## What you will do
Please copy out each line of the listing that contains the word "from".

## Data shown
• • • •

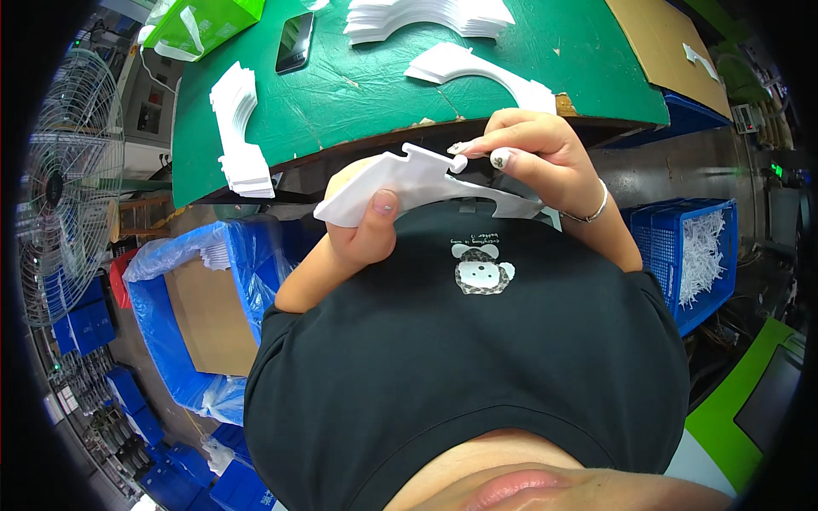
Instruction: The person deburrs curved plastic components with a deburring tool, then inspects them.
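My left hand grips a white curved sheet piece in front of my chest, thumb on its near face and fingers behind it. The piece looks thin, with a notched upper edge, and its far end narrows toward my right wrist. My right hand is bent in a pinch beside a small white rounded tip at that notched edge. Whether a small bit sits between those fingertips I cannot make out. On the table ahead lie more white curved pieces, nearest to my right hand.
The green table holds a stack of white pieces at left, another stack at the back, a phone and a green box. A blue lined bin stands left, a blue crate of white scraps right, a fan far left.
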`<state>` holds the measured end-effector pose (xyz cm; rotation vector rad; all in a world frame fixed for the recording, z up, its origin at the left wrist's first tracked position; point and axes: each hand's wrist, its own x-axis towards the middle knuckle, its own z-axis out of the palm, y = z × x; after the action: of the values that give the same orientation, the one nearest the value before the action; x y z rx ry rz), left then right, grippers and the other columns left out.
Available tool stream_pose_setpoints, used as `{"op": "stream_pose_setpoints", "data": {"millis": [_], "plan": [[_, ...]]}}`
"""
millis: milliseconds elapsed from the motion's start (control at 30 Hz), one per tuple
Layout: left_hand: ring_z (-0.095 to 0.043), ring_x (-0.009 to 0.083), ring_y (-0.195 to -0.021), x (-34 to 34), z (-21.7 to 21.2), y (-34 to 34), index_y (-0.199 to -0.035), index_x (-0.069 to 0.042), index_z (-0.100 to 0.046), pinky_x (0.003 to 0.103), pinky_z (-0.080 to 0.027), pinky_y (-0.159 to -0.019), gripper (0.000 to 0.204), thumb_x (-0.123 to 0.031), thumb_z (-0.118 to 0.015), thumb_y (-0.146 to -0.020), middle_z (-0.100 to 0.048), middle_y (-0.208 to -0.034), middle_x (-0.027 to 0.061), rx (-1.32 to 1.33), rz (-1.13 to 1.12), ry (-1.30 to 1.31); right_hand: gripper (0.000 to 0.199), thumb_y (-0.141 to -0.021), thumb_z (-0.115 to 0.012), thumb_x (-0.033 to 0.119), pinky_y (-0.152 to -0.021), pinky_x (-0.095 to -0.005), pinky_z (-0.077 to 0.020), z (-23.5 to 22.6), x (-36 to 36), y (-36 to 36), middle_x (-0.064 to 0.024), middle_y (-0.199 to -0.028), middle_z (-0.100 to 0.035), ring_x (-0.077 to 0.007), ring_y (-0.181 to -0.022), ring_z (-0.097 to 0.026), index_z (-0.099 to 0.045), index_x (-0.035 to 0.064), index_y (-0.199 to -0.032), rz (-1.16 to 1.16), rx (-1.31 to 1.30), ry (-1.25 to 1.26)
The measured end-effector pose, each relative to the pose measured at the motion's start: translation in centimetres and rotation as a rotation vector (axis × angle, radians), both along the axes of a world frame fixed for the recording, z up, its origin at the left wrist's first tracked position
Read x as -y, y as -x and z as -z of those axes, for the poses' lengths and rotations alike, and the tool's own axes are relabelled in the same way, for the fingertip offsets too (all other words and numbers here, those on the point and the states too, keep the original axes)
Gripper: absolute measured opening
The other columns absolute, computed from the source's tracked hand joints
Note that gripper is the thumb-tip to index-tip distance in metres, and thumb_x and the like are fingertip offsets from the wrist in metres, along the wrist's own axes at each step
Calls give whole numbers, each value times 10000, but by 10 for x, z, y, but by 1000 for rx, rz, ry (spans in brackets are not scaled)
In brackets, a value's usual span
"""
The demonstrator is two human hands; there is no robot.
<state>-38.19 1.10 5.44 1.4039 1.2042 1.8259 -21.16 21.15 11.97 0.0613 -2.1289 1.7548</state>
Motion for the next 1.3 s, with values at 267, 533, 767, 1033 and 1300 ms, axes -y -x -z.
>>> {"op": "stream_pose_setpoints", "data": {"millis": [267,533,767,1033,1300], "plan": [[-588,226,-1023,0,1,0,-1176,30,-537,394,-466,-905,413,-288,-590,-918,-612,-1102,131,31,9,30,232,-874,-593,104,-636,-257,-399,1,2,1,-37,-748,-571,-114,-699,-506,-715,12,-1048,-27,5,14],[-640,248,-762,-18,-25,-14,-971,93,-598,328,-512,-697,323,-220,-535,-921,-647,-924,176,-142,-95,-202,212,-871,-614,110,-683,-273,-441,1,-1,6,-50,-766,-602,-135,-745,-563,-717,4,-1023,18,233,-181],[-606,275,-1024,-7,-3,6,-1143,60,-543,418,-484,-911,428,-305,-579,-921,-611,-1091,157,14,-251,-46,234,-868,-612,75,-794,-235,-446,7,-26,-14,-43,-980,-672,-72,-859,-557,-659,-11,-1080,-48,143,193],[-622,186,-910,-58,-12,2,-1136,53,-529,318,-485,-853,316,-230,-462,-1013,-640,-996,145,454,-175,-112,146,-824,-704,115,-611,-247,-382,21,-18,-10,4,-730,-532,-75,-686,-468,-606,8,-830,174,118,-41],[-467,42,-633,-80,-37,-17,-1177,-4,-472,207,-361,-557,307,-266,-467,-1017,-528,-731,8,249,-167,60,137,-951,-517,119,-685,-264,-441,30,11,8,-43,-824,-583,-122,-741,-514,-570,-6,-971,232,-6,98]]}}
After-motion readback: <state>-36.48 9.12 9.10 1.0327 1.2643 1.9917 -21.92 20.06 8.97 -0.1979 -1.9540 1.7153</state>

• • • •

## Response box
millis: milliseconds elapsed from the motion's start (control at 30 Hz), one per tuple
The other columns absolute, computed from the source's tracked hand joints
Note that gripper is the thumb-tip to index-tip distance in metres, and thumb_x and the like are fingertip offsets from the wrist in metres, along the wrist's own axes at each step

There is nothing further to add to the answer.